## ASSIGNMENT
Skip the pictures. Transcribe the rest of the data below without changing a word.

▶

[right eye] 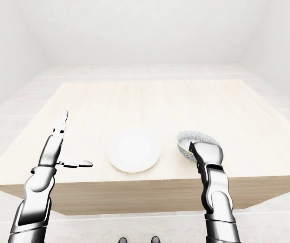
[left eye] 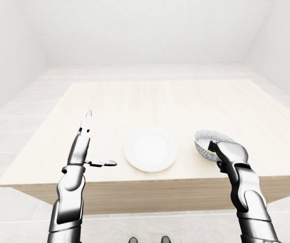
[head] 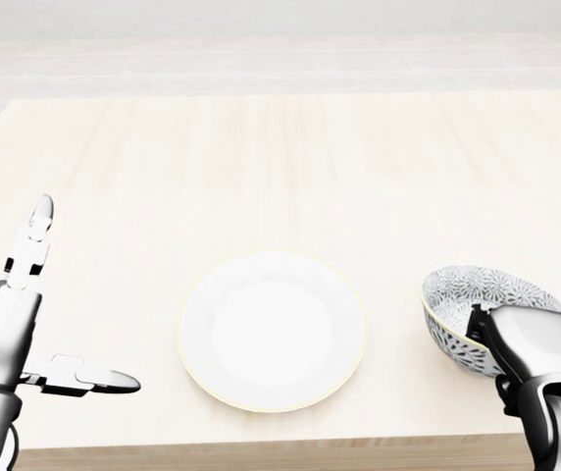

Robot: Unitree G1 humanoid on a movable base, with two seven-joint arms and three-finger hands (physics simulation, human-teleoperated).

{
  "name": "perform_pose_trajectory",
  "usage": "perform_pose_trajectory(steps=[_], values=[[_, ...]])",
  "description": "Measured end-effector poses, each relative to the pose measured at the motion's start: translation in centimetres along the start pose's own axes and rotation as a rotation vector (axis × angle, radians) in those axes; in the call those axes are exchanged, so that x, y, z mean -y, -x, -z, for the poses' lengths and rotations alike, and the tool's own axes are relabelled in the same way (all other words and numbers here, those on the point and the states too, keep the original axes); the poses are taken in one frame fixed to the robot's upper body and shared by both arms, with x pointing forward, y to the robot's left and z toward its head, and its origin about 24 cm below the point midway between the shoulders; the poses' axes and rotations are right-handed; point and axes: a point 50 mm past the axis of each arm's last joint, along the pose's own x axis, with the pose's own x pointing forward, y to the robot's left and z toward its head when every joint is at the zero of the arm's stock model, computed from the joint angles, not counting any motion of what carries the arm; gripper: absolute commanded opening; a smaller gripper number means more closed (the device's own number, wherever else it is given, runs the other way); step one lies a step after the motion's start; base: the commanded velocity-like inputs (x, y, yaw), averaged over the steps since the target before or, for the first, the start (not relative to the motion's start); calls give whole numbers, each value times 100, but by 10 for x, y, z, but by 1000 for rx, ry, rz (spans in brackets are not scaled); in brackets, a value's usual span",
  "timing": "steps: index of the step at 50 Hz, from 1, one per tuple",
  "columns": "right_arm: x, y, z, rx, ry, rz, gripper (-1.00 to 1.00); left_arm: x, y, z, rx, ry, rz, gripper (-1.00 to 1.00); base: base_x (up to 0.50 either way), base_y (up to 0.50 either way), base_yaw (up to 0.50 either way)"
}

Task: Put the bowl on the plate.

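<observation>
A pale wooden table (left eye: pixel 160 101) with fine grain stands in a bright, white room. Its top fills most of the head view, reaching nearly from the left side to the right. Its side face (left eye: pixel 150 190) shows as a slightly darker band low in the two eye views. A floor (left eye: pixel 13 131) of light planks surrounds it and forms a strip across the top of the head view. Plain white walls (left eye: pixel 145 30) rise at the top of the eye views, meeting in a corner at upper right.
</observation>
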Motion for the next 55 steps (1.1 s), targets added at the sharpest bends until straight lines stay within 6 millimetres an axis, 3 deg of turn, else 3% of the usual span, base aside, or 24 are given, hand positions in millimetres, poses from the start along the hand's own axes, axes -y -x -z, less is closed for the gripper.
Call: perform_pose_trajectory(steps=[32,55], values=[[27,5,-3,-12,41,31,-45,-1,0,-1,0,5,2,100,0,0,0],[49,6,-30,39,67,87,-46,2,-1,3,-6,9,9,100,0,0,0]])
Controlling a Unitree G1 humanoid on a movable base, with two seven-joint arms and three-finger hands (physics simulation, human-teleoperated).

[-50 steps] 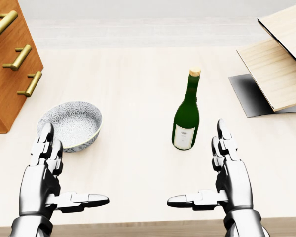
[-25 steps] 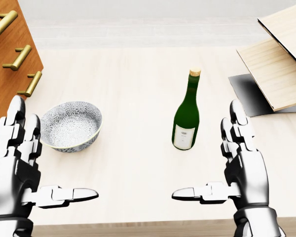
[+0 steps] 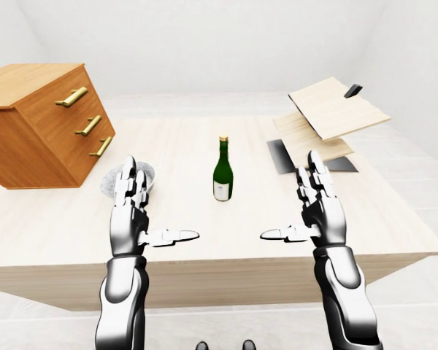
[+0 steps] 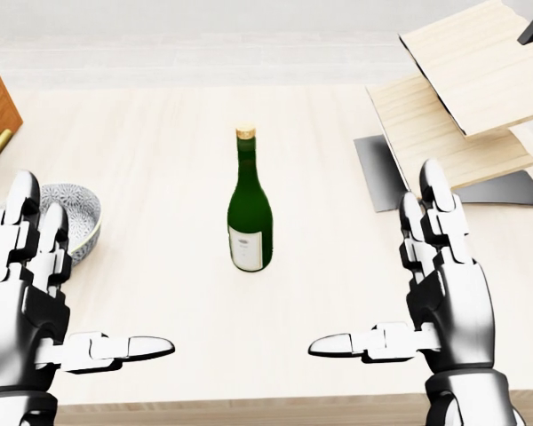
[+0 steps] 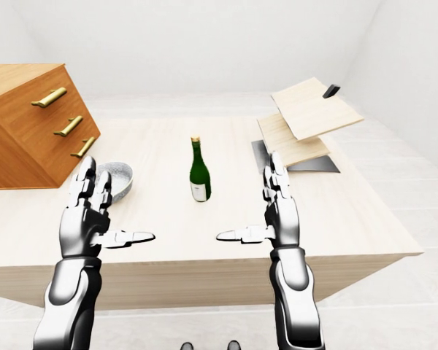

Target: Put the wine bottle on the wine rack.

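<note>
White walls are surrounding a pale wooden tabletop (image 3: 204, 219). Near its middle the wine bottle (image 4: 250, 213) is standing upright, untouched. Toward the right far corner the slanted wine rack (image 3: 328, 120) is waiting. Both the left hand (image 4: 35, 293) and right hand (image 4: 426, 284) are hovering spread at the near edge, flanking the bottle, likely preparing a grasp.

I see my left hand (image 4: 31, 293) raised with fingers straight and thumb pointing inward. My right hand (image 4: 440, 284) mirrors it, also spread wide.
</note>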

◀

## THE COMPLETED TASK
[right eye] 
[left eye] 
[head] 

Robot: Unitree G1 humanoid on a movable base, with two seven-joint arms and three-finger hands (physics simulation, human-teleoperated).

{
  "name": "perform_pose_trajectory",
  "usage": "perform_pose_trajectory(steps=[_], values=[[_, ...]])",
  "description": "Measured end-effector poses, each relative to the pose measured at the motion's start: translation in centimetres along the start pose's own axes and rotation as a rotation vector (axis × angle, radians) in those axes; in the call those axes are exchanged, so that x, y, z mean -y, -x, -z, for the poses' lengths and rotations alike, and the tool's own axes are relabelled in the same way (all other words and numbers here, those on the point and the states too, keep the original axes); the poses are taken in one frame fixed to the robot's upper body and shared by both arms, with x pointing forward, y to the robot's left and z toward its head, and its origin about 24 cm below the point midway between the shoulders; the poses' axes and rotations are right-handed; point and axes: a point 50 mm past the axis of each arm's last joint, along the pose's own x axis, with the pose's own x pointing forward, y to the robot's left and z toward its head when every joint is at the zero of the arm's stock model, computed from the joint angles, not counting any motion of what carries the arm; gripper: absolute commanded opening; a smaller gripper number means more closed (the device's own number, wherever else it is given, runs the other way); step one lies a step after the motion's start; base: the commanded velocity-like inputs (x, y, yaw), averaged over the steps since the target before or, for the first, the start (not relative to the motion's start); calls give whole numbers, each value times 100, but by 10 for x, y, z, but by 1000 for rx, ry, rz (spans in brackets are not scaled); in brackets, a value's usual span",
  "timing": "steps: index of the step at 50 Hz, from 1, one per tuple",
  "columns": "right_arm: x, y, z, rx, ry, rz, gripper (-1.00 to 1.00); left_arm: x, y, z, rx, ry, rz, gripper (-1.00 to 1.00); base: base_x (up to 0.50 either way), base_y (up to 0.50 either way), base_yaw (up to 0.50 either way)"
}

Task: Put the bowl on the plate.

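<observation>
A pale wooden table (left eye: pixel 160 101) with fine grain stands in a bright, white room. Its top fills most of the head view, reaching nearly from the left side to the right. Its side face (left eye: pixel 150 190) shows as a slightly darker band low in the two eye views. A floor (left eye: pixel 13 131) of light planks surrounds it and forms a strip across the top of the head view. Plain white walls (left eye: pixel 145 30) rise at the top of the eye views, meeting in a corner at upper right.
</observation>
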Motion for the next 55 steps (1.1 s), targets added at the sharpest bends until straight lines stay within 6 millimetres an axis, 3 deg of turn, else 3% of the usual span, base aside, or 24 are given, hand positions in millimetres, poses from the start along the hand's own axes, axes -y -x -z, less is closed for the gripper.
Call: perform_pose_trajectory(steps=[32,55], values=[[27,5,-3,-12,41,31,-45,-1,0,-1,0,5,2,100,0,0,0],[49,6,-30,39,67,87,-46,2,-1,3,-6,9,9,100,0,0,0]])
Controlling a Unitree G1 humanoid on a movable base, with two seven-joint arms and three-finger hands (physics simulation, human-teleoperated).

[-50 steps] 
[-25 steps] 
[+0 steps] 
[+0 steps] 
[+0 steps] 

Target: Put the wine bottle on the wine rack.

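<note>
White walls are surrounding a pale wooden tabletop (image 3: 204, 219). Near its middle the wine bottle (image 4: 250, 213) is standing upright, untouched. Toward the right far corner the slanted wine rack (image 3: 328, 120) is waiting. Both the left hand (image 4: 35, 293) and right hand (image 4: 426, 284) are hovering spread at the near edge, flanking the bottle, likely preparing a grasp.

I see my left hand (image 4: 31, 293) raised with fingers straight and thumb pointing inward. My right hand (image 4: 440, 284) mirrors it, also spread wide.
</note>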

The requested output is now complete.